COMBUSTIONES
«Una especie de deconstrucción premeditada, racional, que en el estudio lo lleva a renunciar al rock and roll más descarnado»
Una conversación sobre Western stars, el último disco de estudio de Bruce Springsteen, devuelve a Julio Valdeón a una nueva y atenta escucha en la que cambia su concepto del álbum. Este es su viaje.
Una sección de JULIO VALDEÓN.
Foto cedida por SONY MUSIC.
Me pregunta Juan Puchades, al que hago caso (casi) siempre, por Western stars, lo último en estudio de Bruce Springsteen. Le respondo que hice el esfuerzo. Pero que estoy harto de sus caprichos. De esos discos que parecen cocinados con la desconcertante intención de llegar a algún lugar inexplorado más por llevarse la contraria a sí mismo que por convencimiento. Me da la razón, pero añade que posiblemente sean algunos de esos caprichos, empezando por aquel magnífico con la Seeger Sessions, lo mejor que haya hecho desde la última obra maestra, aquel viejo Tunnel of love que marcó sin saberlo el principio del declive. Todo lo contrario de los discos con la E Street Band desde el regreso, con la excepción, relativa, de Magic.
Escucho sus razones.

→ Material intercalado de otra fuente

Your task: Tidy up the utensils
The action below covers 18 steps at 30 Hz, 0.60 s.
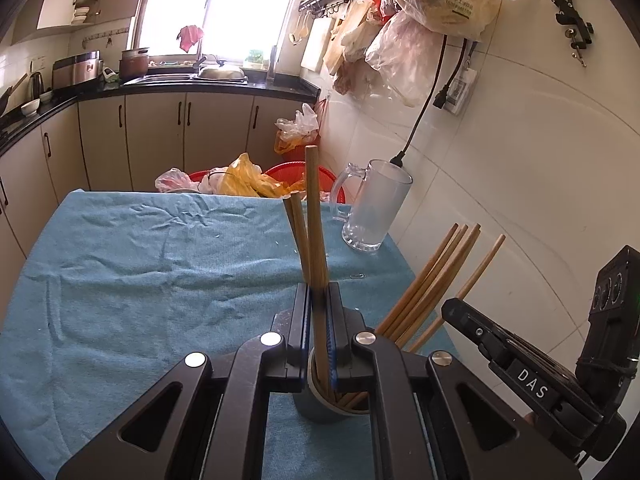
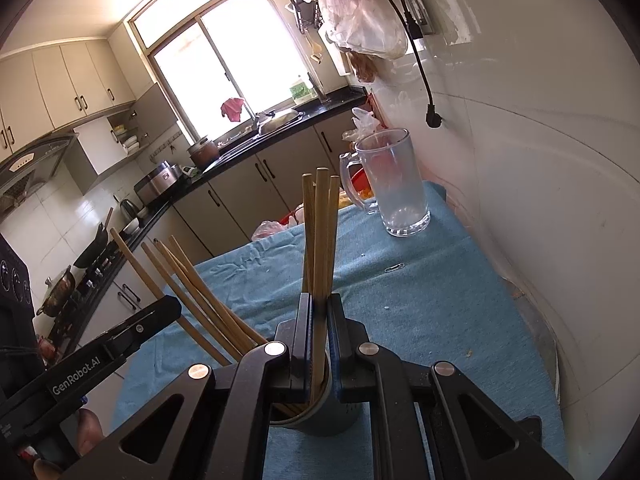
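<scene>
Clamping chopsticks (image 1: 314, 216) above a cup (image 1: 320, 404) (grey), left gripper (image 1: 319, 320); right gripper (image 2: 319, 320) likewise closed on chopsticks.

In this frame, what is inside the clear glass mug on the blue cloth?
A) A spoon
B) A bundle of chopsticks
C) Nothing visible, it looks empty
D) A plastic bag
C: the glass mug looks empty in both views, while the chopsticks stand in the grey cup nearer the grippers.
</scene>
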Tool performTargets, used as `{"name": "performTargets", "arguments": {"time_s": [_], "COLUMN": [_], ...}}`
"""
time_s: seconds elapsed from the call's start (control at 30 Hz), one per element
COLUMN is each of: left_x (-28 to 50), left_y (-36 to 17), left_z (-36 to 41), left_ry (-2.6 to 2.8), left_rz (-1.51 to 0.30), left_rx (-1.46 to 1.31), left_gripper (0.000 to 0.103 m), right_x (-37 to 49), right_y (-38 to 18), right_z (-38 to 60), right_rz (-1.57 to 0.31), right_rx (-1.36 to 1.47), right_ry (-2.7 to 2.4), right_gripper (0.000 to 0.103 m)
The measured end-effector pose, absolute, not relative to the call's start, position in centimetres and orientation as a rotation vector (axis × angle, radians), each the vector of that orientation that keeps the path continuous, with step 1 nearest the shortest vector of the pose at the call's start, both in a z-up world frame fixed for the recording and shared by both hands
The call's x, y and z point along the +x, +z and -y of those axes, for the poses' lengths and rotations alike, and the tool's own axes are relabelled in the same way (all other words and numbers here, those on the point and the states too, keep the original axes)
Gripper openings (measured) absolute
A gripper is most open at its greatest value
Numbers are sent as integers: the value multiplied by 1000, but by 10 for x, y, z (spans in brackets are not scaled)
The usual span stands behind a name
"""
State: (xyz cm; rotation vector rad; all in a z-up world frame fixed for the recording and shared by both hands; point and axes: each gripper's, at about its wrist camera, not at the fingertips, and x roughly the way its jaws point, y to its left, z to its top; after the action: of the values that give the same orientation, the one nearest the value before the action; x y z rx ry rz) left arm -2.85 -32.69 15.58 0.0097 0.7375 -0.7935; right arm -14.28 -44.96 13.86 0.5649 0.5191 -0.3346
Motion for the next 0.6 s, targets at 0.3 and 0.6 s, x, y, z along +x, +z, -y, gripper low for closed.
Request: {"name": "performTargets", "arguments": {"time_s": [0.3, 0.6], "left_x": [-28, -30], "left_y": [155, 156], "left_z": [327, 324], "left_ry": [-796, -789], "left_rz": [-744, -724], "left_rx": [6, 16], "left_gripper": [7, 25], "right_x": [-142, -147], "right_y": [139, 144], "right_z": [452, 450], "right_rz": [-519, -499], "right_rx": [570, 552], "right_ry": [-319, -334], "right_gripper": [8, 8]}}
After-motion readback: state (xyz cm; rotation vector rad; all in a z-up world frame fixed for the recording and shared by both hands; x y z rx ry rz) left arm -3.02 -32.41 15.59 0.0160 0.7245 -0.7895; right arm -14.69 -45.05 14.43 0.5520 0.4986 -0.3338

Que si Western stars tiene buenas canciones, que si rebosa letras estupendas, precisas como un disparo, secas, limpias, que si está bien arreglado y producido. Insiste en que olvide los señuelos promocionales. Por mucho que lo repitan las notas de prensa esto no es exactamente countrypolitan. No tiene nada o casi nada que ver con Brenda Lee, Ray Price o Eddy Arnold. Mucho menos con Roy Orbison, como sostienen algunos indocumentados. Y tiene mucha razón cuando detecta en los surcos jirones del sonido de los años setenta, el amor por las cuerdas panorámicas, cinematográficas, que rebosaba The wild, the innocent & the E Street shuffle y que muchos años más tarde añadió a The promise. Total, que aquí me tienen. Por más que esté convencido que del 87 en adelante encuentro en su obra una renuncia autoconsciente a buena parte de las claves musicales de sus años gloriosos. Una especie de deconstrucción premeditada, racional, que en el estudio lo lleva a renunciar al rock and roll más descarnado, al legado fantasmagórico y solitario de Hank Williams, a la cremosa efervescencia de Sam Cooke, a las enseñanzas de Woody Guthrie, Otis Redding y Van Morrison.
El misterio, como lúcidamente comenta Juan, es que da la sensación de que, si bien acabó hasta las pelotas del mito, del culto, de la adoración y la histeria, de tener que adecuarse a un papel prefijado de antemano, ahormado a la fábula del rockero estajanovista y proteico, después, en cuanto llega el directo, retoma todo aquello e incluso trata de emularlo. Con resultados magníficos, bien, pero que encajan fatal con su producción de estudio, donde a menudo avanza en dirección contraria y que a veces parece obra de un gemelo malvado. Por supuesto nadie dice que de finales de los ochenta aquí no haya escrito decenas de grandes canciones. Pero por regla general o fallaban los arreglos y/o la producción, o comprime todo hasta anegarlo, o añade coqueteos ligeramente patéticos con géneros que ni controla ni controlará nunca o, todavía peor, ficha a unos mantas, empezando por el incalificable Brendan O’Brien, para emular a medianías tipo Pearl Jam. Imagino que con la esperanza de reconquistar los viejos nichos de mercado y el favor de las modas. Vano empeño. Sobre todo porque sus discos del 73 al 87 se conservan más vitales, contemporáneos y urgentes que nada de lo que hayan podido publicar sus imitadores.
Total, que aquí me tienen, con Western stars a todo trapo, las letras delante, las ventanas abiertas y una cerveza mediada. Agradecido por tanto y a cada minuto que pasa más convencido de que, carajo, el disco está muy pero que muy bien. Mucho mejor de lo que estaba dispuesto a concederle. E infinitamente mejor de lo que le reconocen todos los pelmas con sus neuras rockistas a cuestas. Intimista, lujoso, nostálgico, con cada escucha me reconozco más enganchado, más dispuesto a dejarme acompañar por sus canciones y más ansioso por escucharlo donde corresponde, esto es, en algún punto inconcreto entre Arizona y Utah, en mitad del desierto. De momento, y a falta de Monument Valley y de un Ford Mustang rojo descapotable, me alegro de haber superado la acidia, el agotamiento, la pereza, para reencontrarme con el arte inextinguible de uno de los pocos tipos que explican por qué, tantos años más tarde, sigo colgado de un oficio tan prescindible, absurdo y romántico como escribir de música.